▶ Description of the task
Among the entries below, which lines include the string "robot"? Show each one.

▶ Stored items from a collection
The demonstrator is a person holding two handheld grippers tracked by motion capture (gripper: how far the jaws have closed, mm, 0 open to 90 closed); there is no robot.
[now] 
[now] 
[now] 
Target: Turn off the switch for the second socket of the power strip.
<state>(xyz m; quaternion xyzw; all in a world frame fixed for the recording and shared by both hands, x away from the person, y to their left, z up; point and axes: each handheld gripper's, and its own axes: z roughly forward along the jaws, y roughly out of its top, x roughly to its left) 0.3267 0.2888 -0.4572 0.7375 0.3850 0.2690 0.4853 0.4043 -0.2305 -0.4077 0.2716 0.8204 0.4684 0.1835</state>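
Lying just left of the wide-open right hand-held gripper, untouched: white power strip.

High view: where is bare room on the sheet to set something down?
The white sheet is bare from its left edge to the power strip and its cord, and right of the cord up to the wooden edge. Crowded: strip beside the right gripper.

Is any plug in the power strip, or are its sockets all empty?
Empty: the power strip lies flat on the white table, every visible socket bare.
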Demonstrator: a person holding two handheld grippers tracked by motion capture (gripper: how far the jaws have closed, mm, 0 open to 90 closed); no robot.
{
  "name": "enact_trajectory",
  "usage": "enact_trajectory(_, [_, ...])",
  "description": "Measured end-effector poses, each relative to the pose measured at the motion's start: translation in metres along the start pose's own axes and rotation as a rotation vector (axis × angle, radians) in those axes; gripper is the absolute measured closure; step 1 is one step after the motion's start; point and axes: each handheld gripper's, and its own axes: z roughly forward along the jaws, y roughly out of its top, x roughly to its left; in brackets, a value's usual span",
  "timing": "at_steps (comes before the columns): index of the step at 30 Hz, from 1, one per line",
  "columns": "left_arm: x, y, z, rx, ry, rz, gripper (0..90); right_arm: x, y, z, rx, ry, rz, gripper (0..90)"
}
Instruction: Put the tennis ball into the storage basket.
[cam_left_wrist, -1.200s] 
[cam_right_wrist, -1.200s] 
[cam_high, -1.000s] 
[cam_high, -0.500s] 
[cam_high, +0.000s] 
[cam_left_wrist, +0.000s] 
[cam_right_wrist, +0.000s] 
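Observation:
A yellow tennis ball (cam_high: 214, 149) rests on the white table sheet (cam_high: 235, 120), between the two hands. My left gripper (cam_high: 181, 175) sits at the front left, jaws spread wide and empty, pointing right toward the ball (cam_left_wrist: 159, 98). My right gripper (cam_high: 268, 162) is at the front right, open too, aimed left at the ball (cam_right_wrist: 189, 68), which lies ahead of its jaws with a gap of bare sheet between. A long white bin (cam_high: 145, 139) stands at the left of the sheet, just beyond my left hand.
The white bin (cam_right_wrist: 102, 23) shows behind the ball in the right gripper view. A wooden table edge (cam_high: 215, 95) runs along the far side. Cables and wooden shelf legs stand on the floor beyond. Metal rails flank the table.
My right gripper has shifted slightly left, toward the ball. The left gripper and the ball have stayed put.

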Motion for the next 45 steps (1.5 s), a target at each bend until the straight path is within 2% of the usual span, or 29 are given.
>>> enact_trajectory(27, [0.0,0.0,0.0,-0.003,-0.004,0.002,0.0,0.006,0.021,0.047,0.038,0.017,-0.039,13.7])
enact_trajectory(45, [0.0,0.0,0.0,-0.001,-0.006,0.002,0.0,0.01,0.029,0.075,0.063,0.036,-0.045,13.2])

▶ Answer for this exercise
The demonstrator is a person holding two handheld grippers tracked by motion capture (gripper: how far the jaws have closed, mm, 0 open to 90 closed); there is no robot.
Demonstrator: a person holding two handheld grippers tracked by motion capture (gripper: how far the jaws have closed, mm, 0 open to 90 closed); no robot.

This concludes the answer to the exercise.